What just happened? In a post-earnings call with industry analysts last week, Dell's COO Jeffrey Clarke warned that the company's PC business for commercial and premium consumers was affected by CPU supply shortages at Intel's end, and as a result, it would have to lower its revenue forecast for 2019.

Intel's been in a tough spot lately, and things seem unlikely to improve for the company anytime soon. On the one hand, there's the business of selling CPUs, which is currently being dominated by AMD Ryzen chips in the US, while a majority of surveyed European consumers showed their preference for AMD over Chipzilla for their next desktop CPU.

On the supplying side, Intel is finding it difficult to meet the demand for its 14nm chips and is reportedly looking at third-party suppliers to pick up the slack. The crisis is also affecting Intel's partners, including Dell, the third-largest PC maker in the world, which had to lower its revenue forecast for 2019.

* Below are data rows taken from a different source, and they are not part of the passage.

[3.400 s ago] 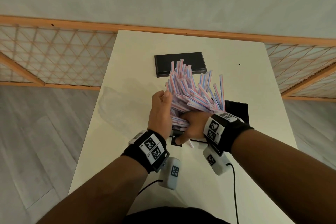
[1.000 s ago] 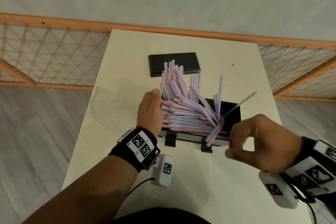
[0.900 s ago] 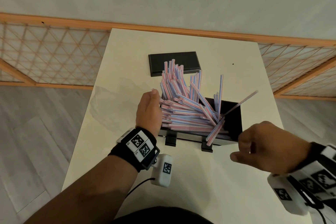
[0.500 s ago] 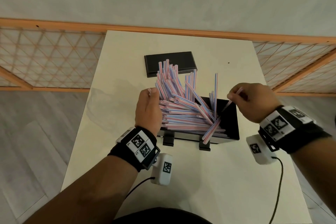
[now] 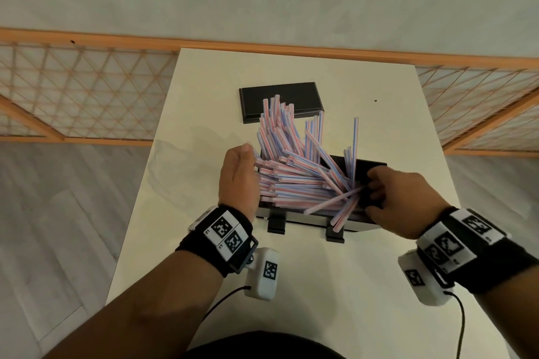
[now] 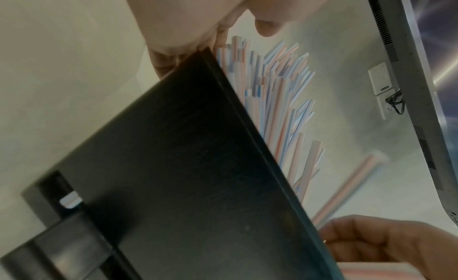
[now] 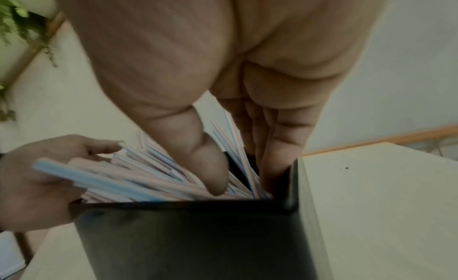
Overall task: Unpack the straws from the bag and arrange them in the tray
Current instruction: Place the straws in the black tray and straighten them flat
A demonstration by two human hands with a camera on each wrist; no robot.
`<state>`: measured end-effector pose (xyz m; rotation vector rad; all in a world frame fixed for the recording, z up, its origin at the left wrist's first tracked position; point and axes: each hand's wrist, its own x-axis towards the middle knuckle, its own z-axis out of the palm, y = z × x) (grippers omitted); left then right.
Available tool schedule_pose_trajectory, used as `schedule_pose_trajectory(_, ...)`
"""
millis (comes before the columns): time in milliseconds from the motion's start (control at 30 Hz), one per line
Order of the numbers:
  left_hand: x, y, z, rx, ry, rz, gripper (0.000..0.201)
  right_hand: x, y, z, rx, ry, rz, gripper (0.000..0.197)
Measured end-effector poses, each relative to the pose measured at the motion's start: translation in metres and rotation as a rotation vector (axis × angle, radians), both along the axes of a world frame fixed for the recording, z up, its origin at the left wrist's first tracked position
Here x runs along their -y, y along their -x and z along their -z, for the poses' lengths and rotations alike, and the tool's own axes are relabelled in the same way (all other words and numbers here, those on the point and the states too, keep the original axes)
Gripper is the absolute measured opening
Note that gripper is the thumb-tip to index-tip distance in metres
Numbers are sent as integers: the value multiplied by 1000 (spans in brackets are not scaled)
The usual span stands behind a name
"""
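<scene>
A black tray (image 5: 309, 221) stands mid-table, heaped with pink-and-blue striped straws (image 5: 291, 175); some lie flat and others stick up over the far wall. My left hand (image 5: 239, 178) is flat against the straws' left ends, fingers straight. At the tray's right end, my right hand (image 5: 399, 201) reaches in with fingers pointing down. In the right wrist view its thumb (image 7: 213, 172) rests on the straws (image 7: 148, 178) above the tray wall (image 7: 186, 235). The left wrist view shows the tray's side (image 6: 186, 166) and the straws (image 6: 270, 100) fanning out.
A flat black lid (image 5: 280, 99) lies behind the tray. A clear plastic bag (image 5: 180, 160) shows faintly on the white table (image 5: 291, 285) to the left of my left hand. An orange lattice rail (image 5: 87, 96) runs behind the table; floor lies on both sides.
My right hand, which pinched one straw out to the right, has swung back and down into the tray's right end. The left hand has stayed against the straws.
</scene>
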<state>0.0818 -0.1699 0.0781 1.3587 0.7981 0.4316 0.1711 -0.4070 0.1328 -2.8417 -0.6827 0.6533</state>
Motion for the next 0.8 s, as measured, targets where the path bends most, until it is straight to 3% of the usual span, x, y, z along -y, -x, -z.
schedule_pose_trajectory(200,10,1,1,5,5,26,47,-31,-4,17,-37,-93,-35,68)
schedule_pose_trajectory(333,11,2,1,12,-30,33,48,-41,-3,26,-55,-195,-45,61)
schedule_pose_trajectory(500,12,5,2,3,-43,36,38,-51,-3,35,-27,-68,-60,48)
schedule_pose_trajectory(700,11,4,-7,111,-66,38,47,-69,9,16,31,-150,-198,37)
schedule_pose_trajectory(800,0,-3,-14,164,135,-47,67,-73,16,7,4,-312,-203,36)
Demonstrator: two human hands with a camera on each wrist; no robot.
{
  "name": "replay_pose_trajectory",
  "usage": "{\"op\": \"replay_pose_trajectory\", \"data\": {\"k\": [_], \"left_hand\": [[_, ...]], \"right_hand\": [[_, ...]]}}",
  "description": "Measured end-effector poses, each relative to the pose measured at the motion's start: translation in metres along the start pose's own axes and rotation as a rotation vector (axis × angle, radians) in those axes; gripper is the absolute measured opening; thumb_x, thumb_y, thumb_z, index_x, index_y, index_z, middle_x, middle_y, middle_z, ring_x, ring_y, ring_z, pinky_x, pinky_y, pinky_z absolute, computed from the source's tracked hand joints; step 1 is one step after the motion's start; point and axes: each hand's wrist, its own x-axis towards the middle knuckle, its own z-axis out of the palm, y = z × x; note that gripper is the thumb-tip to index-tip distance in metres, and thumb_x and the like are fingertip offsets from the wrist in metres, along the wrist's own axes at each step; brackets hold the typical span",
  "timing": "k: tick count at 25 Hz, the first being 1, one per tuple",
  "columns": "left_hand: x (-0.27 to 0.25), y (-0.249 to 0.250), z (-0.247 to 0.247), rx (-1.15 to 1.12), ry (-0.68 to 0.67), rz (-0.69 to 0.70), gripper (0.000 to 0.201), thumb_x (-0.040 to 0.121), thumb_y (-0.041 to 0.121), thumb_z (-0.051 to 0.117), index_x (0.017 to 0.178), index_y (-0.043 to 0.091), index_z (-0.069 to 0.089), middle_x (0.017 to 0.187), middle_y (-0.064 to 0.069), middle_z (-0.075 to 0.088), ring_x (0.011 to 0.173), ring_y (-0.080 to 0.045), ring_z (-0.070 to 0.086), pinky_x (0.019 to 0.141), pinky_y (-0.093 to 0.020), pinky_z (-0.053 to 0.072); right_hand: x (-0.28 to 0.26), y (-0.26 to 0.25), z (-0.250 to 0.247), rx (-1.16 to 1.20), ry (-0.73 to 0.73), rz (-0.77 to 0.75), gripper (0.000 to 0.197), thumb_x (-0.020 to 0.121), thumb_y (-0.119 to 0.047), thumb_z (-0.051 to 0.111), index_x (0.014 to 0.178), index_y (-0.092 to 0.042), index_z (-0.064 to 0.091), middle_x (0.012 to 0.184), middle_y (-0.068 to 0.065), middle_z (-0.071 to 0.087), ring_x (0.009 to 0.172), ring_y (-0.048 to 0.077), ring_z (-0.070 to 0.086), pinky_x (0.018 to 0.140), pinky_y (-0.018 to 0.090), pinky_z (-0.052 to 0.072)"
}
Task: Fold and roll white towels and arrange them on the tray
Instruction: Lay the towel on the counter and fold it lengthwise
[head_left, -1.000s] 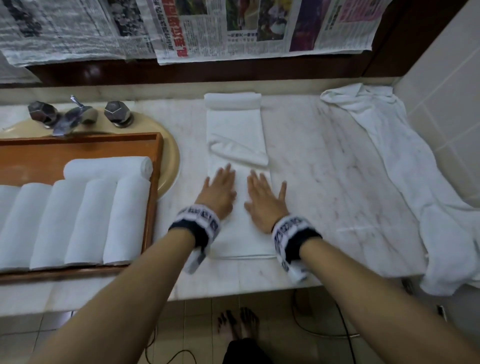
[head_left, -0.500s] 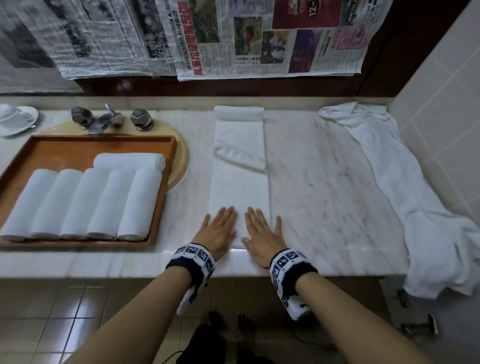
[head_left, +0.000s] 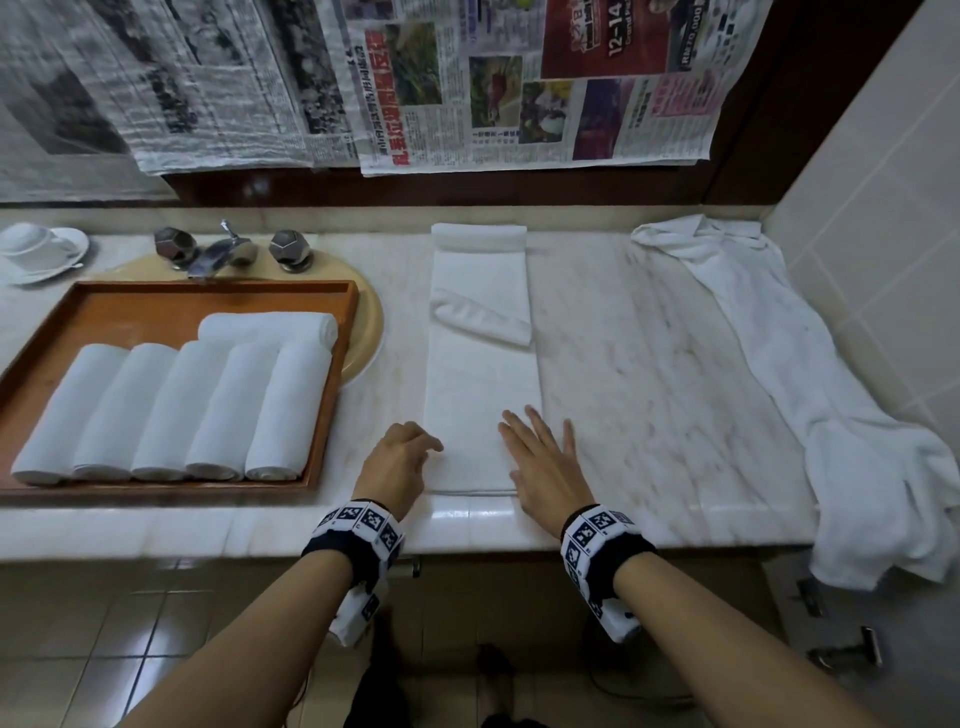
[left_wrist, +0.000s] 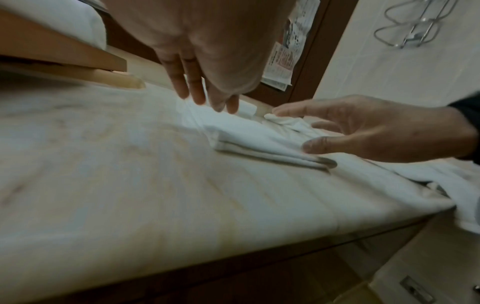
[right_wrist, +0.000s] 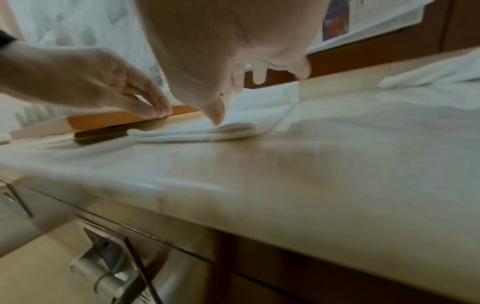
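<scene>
A marble bench runs across the head view, backed by sheets of newspaper hanging on the wall. Along its right side a loose white towel lies crumpled and spills over the front edge. On the left a wooden tray sits partly over a round basin, and carries five rolled towels lying side by side, with a sixth roll laid crosswise behind them. In the middle of the bench a folded towel stretches as a long narrow strip from the back wall to near the front edge; one corner is turned over partway along it and its far end is folded back. The right hand lies flat on the near right corner of the strip, fingers straight and spread, gripping nothing. The left hand is at the near left edge, fingers curled downward and bunched at the cloth's border; whether they actually pinch it cannot be told. A tap with two knobs stands behind the basin, and a cup on a saucer rests at the far left
</scene>
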Motion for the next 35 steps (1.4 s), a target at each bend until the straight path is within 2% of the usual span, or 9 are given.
{"op": "replay_pose_trajectory", "data": {"k": [2, 5, 8, 10, 14, 19, 26, 30, 35], "left_hand": [[-0.006, 0.004, -0.003, -0.051, -0.081, 0.019, 0.014, 0.085, 0.009, 0.068, 0.095, 0.015, 0.074, 0.093, 0.0, 0.065, 0.089, -0.019, 0.06, 0.077, -0.032, 0.051], [-0.016, 0.009, -0.003, -0.008, -0.249, 0.015, 0.029, 0.079, 0.034, 0.072, 0.103, 0.018, 0.073, 0.1, 0.004, 0.064, 0.094, -0.014, 0.056, 0.083, -0.029, 0.049], [-0.018, 0.008, 0.0, 0.014, -0.192, 0.02, 0.02, 0.08, 0.021, 0.07, 0.097, 0.011, 0.074, 0.099, -0.003, 0.066, 0.093, -0.021, 0.06, 0.079, -0.033, 0.051], [-0.016, 0.008, 0.002, 0.019, -0.189, 0.013, 0.015, 0.083, 0.014, 0.067, 0.093, 0.008, 0.074, 0.098, -0.005, 0.066, 0.091, -0.024, 0.06, 0.078, -0.035, 0.051], [-0.016, 0.001, 0.005, -0.012, -0.192, 0.026, 0.012, 0.086, 0.01, 0.064, 0.094, 0.004, 0.071, 0.098, -0.008, 0.062, 0.089, -0.024, 0.058, 0.076, -0.025, 0.042], [-0.017, -0.003, 0.002, -0.049, -0.237, -0.005, 0.015, 0.092, 0.012, 0.059, 0.103, 0.004, 0.067, 0.099, -0.008, 0.059, 0.089, -0.023, 0.054, 0.079, -0.024, 0.039], [-0.013, 0.001, -0.006, -0.095, -0.247, -0.102, 0.006, 0.092, 0.016, 0.059, 0.094, 0.01, 0.057, 0.083, 0.003, 0.057, 0.072, -0.017, 0.051, 0.063, -0.023, 0.033], [-0.008, 0.001, -0.007, -0.079, -0.243, -0.17, 0.008, 0.09, 0.018, 0.062, 0.092, 0.01, 0.064, 0.087, 0.0, 0.064, 0.077, -0.017, 0.055, 0.069, -0.022, 0.038], [-0.001, 0.008, -0.012, -0.05, -0.266, -0.228, 0.012, 0.091, 0.019, 0.062, 0.093, 0.01, 0.069, 0.091, -0.003, 0.069, 0.086, -0.02, 0.061, 0.08, -0.029, 0.05]], "right_hand": [[-0.003, -0.005, 0.003, 0.156, 0.105, -0.11, 0.04, 0.09, -0.025, 0.061, 0.129, -0.016, 0.055, 0.133, 0.0, 0.053, 0.125, 0.019, 0.043, 0.102, 0.041, 0.041], [-0.012, -0.002, 0.009, 0.238, 0.048, -0.062, 0.025, 0.084, -0.031, 0.067, 0.106, -0.017, 0.066, 0.106, -0.005, 0.06, 0.102, 0.014, 0.052, 0.083, 0.027, 0.045], [-0.016, 0.01, 0.01, 0.245, 0.111, 0.005, 0.015, 0.084, -0.02, 0.066, 0.098, -0.016, 0.07, 0.097, -0.004, 0.064, 0.095, 0.015, 0.057, 0.078, 0.031, 0.051], [-0.017, 0.014, 0.007, 0.236, 0.133, 0.032, 0.016, 0.083, -0.015, 0.063, 0.097, -0.016, 0.072, 0.095, -0.005, 0.066, 0.092, 0.014, 0.058, 0.078, 0.031, 0.051], [-0.019, 0.023, 0.003, 0.278, 0.117, 0.101, 0.019, 0.089, -0.017, 0.058, 0.101, -0.019, 0.073, 0.099, -0.009, 0.068, 0.094, 0.011, 0.054, 0.083, 0.026, 0.047], [-0.017, 0.026, 0.0, 0.265, 0.063, 0.137, 0.022, 0.098, -0.02, 0.051, 0.108, -0.018, 0.07, 0.105, -0.004, 0.067, 0.1, 0.017, 0.053, 0.086, 0.033, 0.047], [-0.016, 0.022, -0.009, 0.307, 0.029, 0.242, 0.01, 0.094, -0.015, 0.053, 0.1, -0.021, 0.059, 0.093, 0.001, 0.061, 0.089, 0.02, 0.054, 0.075, 0.031, 0.046], [-0.013, 0.021, -0.013, 0.307, 0.025, 0.254, 0.014, 0.093, -0.009, 0.051, 0.093, -0.018, 0.061, 0.086, 0.001, 0.064, 0.085, 0.019, 0.053, 0.073, 0.035, 0.05], [-0.006, 0.016, -0.017, 0.299, 0.015, 0.312, 0.019, 0.09, -0.006, 0.05, 0.087, -0.016, 0.066, 0.084, 0.002, 0.066, 0.08, 0.02, 0.059, 0.07, 0.032, 0.052]]}}
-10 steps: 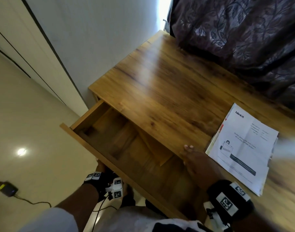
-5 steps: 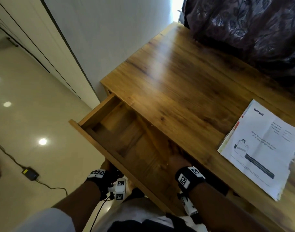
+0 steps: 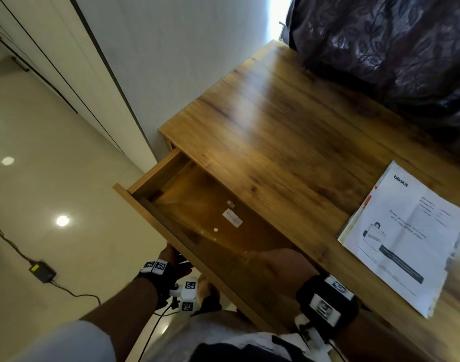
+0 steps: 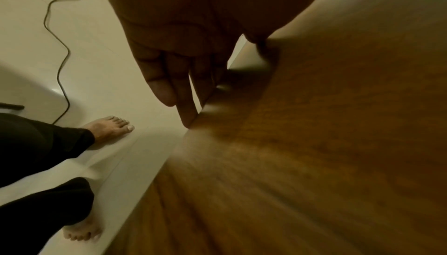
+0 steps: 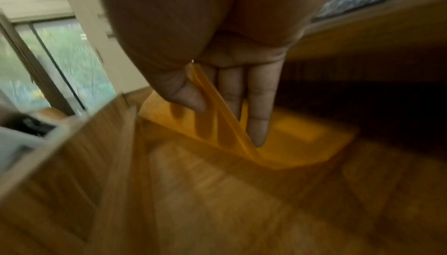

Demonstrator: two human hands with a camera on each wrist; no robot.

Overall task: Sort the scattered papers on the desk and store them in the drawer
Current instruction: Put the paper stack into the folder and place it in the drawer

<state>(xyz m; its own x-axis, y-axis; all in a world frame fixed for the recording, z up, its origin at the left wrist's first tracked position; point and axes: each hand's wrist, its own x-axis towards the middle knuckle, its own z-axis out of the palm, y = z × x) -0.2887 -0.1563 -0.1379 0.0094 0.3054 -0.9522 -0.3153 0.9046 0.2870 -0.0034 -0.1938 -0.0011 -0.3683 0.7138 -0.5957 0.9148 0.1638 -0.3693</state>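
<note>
A stack of white printed papers [image 3: 406,239] lies on the wooden desk [image 3: 276,121] at the right. The drawer [image 3: 155,176] stands pulled out below the desk's front edge. My left hand [image 3: 172,257] grips the drawer front [image 4: 241,91], thumb on one side and fingers [image 4: 169,87] on the other. My right hand [image 3: 283,259] is down inside the drawer. It pinches a translucent amber sheet [image 5: 217,106] between thumb and fingers [image 5: 260,117]. That sheet [image 3: 231,220] carries a small label and lies over the drawer floor [image 5: 217,192].
A dark patterned curtain [image 3: 380,53] hangs over the desk's far side. A white wall [image 3: 171,48] runs along the desk's left end. On the tiled floor lies a power adapter [image 3: 42,271] with its cable, and my bare feet [image 4: 108,127] stand near the drawer.
My right hand went from the desk's front edge down into the drawer and now holds an amber sheet there. The left hand stayed at the drawer front.
</note>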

"Intel CPU shortages have worsened quarter-over-quarter the shortages are now impacting our commercial PC and premium consumer PC Q4 forecasted shipments," said Dell COO Jeffrey Clarke in a recent call with Wall Street analysts over the company's Q3 earnings.

Despite ongoing problems with Intel, Q3 figures for Dell's PC business rose by 4.6 percent to $11.41 billion, taking the total quarterly revenue to $22.84 billion, reports Reuters. However, the company cut its FY2020 revenue forecast down from between $92.7 billion and $94.2 billion to between $91.5 billion and $92.2 billion.